:: TASK TO CARRY OUT ::
Search the entries for the line containing "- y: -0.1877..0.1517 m". Repeat it, then every line after it, exactly through the final line.

---------- SOURCE RECORDS

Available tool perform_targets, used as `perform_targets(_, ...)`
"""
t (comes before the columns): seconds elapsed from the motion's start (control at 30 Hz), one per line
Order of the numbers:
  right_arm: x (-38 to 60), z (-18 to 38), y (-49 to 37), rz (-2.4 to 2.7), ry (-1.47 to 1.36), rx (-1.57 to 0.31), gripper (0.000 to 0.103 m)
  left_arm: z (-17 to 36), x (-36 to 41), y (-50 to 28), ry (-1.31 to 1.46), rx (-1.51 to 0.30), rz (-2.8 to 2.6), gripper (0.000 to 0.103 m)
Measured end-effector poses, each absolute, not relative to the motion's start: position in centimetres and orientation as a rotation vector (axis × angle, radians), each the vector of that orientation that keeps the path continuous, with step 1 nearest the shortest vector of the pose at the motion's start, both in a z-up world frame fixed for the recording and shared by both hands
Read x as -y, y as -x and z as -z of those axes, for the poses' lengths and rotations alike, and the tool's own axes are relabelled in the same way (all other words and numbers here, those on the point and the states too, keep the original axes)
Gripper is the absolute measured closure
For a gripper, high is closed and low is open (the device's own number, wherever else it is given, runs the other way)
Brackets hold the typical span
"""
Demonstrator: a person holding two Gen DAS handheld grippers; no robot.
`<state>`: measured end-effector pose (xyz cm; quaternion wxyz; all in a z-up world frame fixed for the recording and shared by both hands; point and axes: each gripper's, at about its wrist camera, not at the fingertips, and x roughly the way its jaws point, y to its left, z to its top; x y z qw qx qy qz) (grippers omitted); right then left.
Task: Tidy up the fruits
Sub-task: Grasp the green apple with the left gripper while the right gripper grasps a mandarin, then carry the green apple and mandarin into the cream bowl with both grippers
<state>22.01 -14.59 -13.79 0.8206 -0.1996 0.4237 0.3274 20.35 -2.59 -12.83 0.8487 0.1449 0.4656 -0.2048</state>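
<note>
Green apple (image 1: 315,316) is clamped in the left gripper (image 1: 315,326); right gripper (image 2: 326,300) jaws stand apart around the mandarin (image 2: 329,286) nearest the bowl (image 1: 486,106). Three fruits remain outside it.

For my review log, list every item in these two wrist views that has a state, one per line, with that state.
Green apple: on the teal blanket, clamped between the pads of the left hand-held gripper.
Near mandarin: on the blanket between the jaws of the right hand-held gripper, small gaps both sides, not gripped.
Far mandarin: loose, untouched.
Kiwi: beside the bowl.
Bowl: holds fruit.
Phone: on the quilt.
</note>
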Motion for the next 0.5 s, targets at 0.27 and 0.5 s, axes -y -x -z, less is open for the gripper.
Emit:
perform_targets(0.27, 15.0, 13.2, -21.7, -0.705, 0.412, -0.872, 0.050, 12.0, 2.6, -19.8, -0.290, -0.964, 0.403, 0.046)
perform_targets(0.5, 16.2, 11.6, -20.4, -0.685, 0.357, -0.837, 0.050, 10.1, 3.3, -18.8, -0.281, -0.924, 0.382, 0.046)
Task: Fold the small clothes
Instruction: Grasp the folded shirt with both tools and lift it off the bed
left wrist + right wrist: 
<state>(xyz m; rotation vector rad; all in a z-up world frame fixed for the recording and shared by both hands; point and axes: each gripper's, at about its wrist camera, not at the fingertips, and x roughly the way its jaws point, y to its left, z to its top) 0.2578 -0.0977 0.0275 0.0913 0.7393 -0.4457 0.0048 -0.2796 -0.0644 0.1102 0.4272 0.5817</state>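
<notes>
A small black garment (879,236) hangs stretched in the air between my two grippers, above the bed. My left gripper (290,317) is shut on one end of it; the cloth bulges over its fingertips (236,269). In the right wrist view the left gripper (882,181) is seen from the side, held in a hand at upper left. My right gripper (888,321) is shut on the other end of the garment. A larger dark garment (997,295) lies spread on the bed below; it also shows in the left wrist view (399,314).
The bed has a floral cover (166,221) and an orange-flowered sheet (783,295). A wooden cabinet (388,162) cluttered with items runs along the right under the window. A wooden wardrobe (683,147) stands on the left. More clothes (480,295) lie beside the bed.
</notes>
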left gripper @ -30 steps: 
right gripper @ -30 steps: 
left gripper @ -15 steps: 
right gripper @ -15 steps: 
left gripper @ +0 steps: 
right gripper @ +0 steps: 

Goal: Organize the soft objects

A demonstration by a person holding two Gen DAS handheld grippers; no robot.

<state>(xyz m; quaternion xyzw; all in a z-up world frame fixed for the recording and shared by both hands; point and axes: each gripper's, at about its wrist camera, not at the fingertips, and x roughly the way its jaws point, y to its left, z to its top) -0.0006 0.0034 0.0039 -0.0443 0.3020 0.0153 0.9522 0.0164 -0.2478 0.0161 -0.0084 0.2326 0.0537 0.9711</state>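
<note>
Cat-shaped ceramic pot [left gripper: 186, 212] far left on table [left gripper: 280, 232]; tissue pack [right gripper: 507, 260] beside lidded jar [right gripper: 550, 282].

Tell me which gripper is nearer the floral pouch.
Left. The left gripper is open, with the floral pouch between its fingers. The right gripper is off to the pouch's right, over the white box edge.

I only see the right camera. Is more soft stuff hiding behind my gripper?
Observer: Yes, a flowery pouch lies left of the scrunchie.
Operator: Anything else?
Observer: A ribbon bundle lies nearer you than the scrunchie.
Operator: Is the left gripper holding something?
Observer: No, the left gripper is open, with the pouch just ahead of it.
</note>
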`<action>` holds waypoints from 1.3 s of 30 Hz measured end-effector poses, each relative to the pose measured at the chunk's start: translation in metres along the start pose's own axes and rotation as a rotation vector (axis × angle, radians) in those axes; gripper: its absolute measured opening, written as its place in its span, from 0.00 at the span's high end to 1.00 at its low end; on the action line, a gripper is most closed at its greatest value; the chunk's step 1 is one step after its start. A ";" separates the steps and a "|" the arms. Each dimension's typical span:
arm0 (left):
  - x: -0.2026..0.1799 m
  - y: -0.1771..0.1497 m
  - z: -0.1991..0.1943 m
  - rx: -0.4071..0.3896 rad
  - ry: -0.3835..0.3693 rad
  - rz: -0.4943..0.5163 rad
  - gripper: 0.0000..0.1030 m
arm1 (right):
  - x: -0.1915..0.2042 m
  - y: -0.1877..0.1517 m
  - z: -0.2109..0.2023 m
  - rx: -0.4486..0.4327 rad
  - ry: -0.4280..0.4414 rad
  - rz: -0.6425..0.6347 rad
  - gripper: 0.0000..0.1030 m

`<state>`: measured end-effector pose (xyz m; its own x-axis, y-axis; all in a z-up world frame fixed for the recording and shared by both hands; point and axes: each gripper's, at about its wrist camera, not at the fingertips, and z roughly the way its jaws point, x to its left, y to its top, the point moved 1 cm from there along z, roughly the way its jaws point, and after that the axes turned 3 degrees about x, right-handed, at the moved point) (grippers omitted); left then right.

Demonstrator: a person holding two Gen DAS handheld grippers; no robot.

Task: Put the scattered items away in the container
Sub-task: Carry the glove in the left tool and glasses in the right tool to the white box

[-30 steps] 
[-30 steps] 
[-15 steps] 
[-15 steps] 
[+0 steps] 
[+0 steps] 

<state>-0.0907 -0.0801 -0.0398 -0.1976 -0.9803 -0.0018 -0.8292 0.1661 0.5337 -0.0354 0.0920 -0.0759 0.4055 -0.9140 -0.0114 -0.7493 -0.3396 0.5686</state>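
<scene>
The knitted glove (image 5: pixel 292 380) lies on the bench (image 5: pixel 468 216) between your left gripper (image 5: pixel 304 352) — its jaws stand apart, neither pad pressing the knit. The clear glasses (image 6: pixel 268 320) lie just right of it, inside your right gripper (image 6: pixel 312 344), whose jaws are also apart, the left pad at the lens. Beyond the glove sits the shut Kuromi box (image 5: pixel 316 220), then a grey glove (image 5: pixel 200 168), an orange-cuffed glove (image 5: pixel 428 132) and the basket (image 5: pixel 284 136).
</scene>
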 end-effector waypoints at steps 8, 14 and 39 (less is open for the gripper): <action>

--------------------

:: RESPONSE FOR THIS EXERCISE ::
  - y: -0.1877..0.1517 m
  - z: -0.2109..0.2023 m
  - rx: -0.4486..0.4327 rad
  - ry: -0.4280..0.4414 rad
  - rz: -0.6425..0.6347 rad
  - gripper: 0.0000..0.1030 m

`<state>`: measured end-effector pose (xyz m; its own x-axis, y-axis; all in a z-up world frame fixed for the recording and shared by both hands; point and axes: each gripper's, at about its wrist camera, not at the fingertips, and z roughly the way its jaws point, x to its left, y to its top, the point moved 1 cm from there along z, roughly the way its jaws point, and after that the axes turned 3 degrees about x, right-handed, at the moved point) (grippers omitted); left then right.

Demonstrator: a person holding two Gen DAS handheld grippers; no robot.

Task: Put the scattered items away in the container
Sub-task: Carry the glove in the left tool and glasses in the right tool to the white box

[-30 steps] 
[-30 steps] 
[-15 steps] 
[-15 steps] 
[+0 steps] 
[+0 steps] 

<state>-0.0907 -0.0801 -0.0398 -0.1976 -0.9803 -0.0018 -0.8292 0.1661 0.5337 -0.0354 0.0920 -0.0759 0.4055 -0.9140 -0.0114 -0.7493 -0.3396 0.5686</state>
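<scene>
The knitted glove (image 5: pixel 292 380) lies on the bench (image 5: pixel 468 216) between your left gripper (image 5: pixel 304 352) — its jaws stand apart, neither pad pressing the knit. The clear glasses (image 6: pixel 268 320) lie just right of it, inside your right gripper (image 6: pixel 312 344), whose jaws are also apart, the left pad at the lens. Beyond the glove sits the shut Kuromi box (image 5: pixel 316 220), then a grey glove (image 5: pixel 200 168), an orange-cuffed glove (image 5: pixel 428 132) and the basket (image 5: pixel 284 136).
</scene>
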 end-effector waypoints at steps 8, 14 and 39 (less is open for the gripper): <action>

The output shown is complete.